=== Begin Enclosure ===

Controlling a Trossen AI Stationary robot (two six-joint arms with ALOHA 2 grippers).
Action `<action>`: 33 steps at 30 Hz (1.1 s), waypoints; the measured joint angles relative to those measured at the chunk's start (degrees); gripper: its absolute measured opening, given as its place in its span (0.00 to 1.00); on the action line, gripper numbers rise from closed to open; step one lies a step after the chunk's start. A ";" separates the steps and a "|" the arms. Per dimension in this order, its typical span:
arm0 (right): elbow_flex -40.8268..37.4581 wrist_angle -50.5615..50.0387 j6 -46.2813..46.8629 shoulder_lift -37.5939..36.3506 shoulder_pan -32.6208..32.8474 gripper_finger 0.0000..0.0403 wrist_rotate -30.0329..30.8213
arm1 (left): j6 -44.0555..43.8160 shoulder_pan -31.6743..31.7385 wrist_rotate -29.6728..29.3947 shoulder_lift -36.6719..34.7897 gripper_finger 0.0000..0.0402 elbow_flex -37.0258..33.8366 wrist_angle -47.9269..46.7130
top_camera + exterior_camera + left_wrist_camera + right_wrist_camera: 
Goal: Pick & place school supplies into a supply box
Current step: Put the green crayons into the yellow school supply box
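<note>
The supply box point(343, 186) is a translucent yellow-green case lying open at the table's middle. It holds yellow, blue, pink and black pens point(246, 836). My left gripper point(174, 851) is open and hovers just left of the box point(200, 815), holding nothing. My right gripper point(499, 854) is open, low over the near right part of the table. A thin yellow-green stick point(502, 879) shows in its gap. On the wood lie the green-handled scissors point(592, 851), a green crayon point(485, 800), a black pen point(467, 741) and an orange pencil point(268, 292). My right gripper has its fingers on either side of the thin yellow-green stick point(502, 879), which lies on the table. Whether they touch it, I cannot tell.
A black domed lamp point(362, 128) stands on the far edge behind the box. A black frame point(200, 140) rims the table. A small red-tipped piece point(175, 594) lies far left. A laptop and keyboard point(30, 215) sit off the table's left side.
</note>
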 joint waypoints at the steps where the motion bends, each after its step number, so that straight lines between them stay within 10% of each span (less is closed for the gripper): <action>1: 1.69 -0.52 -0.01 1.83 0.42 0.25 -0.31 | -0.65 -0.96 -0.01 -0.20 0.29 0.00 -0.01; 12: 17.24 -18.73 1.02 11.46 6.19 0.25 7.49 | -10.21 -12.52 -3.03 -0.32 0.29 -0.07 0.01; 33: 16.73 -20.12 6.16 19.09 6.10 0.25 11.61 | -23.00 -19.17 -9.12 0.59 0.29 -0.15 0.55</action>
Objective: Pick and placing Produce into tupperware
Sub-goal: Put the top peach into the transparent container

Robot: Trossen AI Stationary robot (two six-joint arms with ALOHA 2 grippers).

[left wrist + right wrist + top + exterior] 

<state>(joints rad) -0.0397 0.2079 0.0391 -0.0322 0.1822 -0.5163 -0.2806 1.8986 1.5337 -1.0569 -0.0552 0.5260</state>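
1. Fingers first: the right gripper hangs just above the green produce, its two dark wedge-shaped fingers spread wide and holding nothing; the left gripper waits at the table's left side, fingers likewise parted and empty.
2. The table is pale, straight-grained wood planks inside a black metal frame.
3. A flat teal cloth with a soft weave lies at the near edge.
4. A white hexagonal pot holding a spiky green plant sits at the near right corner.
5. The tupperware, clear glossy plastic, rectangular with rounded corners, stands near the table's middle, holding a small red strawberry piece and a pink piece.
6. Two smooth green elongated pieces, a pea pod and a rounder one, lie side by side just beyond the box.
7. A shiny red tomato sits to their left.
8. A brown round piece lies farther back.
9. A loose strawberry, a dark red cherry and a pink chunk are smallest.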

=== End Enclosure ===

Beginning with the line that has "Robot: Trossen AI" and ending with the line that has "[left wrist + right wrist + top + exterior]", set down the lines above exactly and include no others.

- Result of the exercise -
Robot: Trossen AI Stationary robot (two six-joint arms with ALOHA 2 grippers).

[left wrist + right wrist + top + exterior] 

What is written here forms the complete answer.